§ **TO DO**
Take the listing below and print exactly the lines starting at the line containing "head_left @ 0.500" and ending at the line containing "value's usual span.", both ends included, and no others.

§ **INFORMATION PROVIDED**
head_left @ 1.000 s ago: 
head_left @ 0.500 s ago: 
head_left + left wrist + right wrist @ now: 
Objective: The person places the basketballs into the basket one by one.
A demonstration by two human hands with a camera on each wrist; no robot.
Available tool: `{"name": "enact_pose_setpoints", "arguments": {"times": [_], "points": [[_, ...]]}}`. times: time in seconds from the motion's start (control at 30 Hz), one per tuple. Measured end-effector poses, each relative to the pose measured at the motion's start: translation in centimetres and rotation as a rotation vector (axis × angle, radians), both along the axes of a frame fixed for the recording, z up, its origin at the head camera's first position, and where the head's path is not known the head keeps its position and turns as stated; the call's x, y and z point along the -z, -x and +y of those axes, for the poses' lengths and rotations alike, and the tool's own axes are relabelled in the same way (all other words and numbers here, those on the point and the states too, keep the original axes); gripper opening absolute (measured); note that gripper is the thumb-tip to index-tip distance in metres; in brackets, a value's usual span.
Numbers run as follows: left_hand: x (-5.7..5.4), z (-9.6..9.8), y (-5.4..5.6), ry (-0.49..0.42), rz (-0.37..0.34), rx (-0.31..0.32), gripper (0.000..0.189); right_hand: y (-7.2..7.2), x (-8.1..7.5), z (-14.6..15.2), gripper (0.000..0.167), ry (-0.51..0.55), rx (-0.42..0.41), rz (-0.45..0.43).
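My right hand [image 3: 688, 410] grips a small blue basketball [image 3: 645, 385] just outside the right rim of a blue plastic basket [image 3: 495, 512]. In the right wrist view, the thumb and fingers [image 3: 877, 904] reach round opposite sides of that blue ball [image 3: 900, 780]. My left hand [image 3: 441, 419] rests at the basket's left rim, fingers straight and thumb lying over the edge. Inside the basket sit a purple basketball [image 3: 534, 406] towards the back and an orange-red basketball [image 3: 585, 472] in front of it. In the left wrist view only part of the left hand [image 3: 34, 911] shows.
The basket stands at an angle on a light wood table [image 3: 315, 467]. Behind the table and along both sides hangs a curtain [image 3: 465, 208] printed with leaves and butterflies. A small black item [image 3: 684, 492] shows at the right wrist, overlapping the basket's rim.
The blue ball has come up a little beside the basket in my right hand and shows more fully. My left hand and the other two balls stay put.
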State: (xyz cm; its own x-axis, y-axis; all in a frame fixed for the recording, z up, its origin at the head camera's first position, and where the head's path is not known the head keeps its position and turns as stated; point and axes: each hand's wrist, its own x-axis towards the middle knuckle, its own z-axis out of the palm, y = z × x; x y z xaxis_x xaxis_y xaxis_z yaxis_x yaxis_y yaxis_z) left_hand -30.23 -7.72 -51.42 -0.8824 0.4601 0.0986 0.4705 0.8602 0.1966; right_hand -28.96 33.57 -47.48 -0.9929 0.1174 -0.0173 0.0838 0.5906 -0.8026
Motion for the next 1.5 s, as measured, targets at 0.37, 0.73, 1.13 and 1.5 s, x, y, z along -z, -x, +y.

§ **WRITTEN RESPONSE**
head_left @ 0.500 s ago: 
head_left + left wrist + right wrist @ now: 
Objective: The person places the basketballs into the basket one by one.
A demonstration by two human hands with a camera on each wrist; no robot.
Available tool: `{"name": "enact_pose_setpoints", "arguments": {"times": [_], "points": [[_, ...]]}}`. times: time in seconds from the motion's start (control at 30 Hz), one per tuple. Measured end-effector poses, each relative to the pose measured at the motion's start: translation in centimetres and rotation as a rotation vector (axis × angle, radians), both along the axes of a frame fixed for the recording, z up, its origin at the head camera's first position, and where the head's path is not known the head keeps its position and turns as stated; the call's x, y and z point along the -z, -x and +y of those axes, for the poses' lengths and rotations alike, and the tool's own axes are relabelled in the same way (all other words and numbers here, those on the point and the states too, keep the original axes); gripper opening absolute (measured); note that gripper is the thumb-tip to index-tip distance in metres; in brackets, a value's usual span.

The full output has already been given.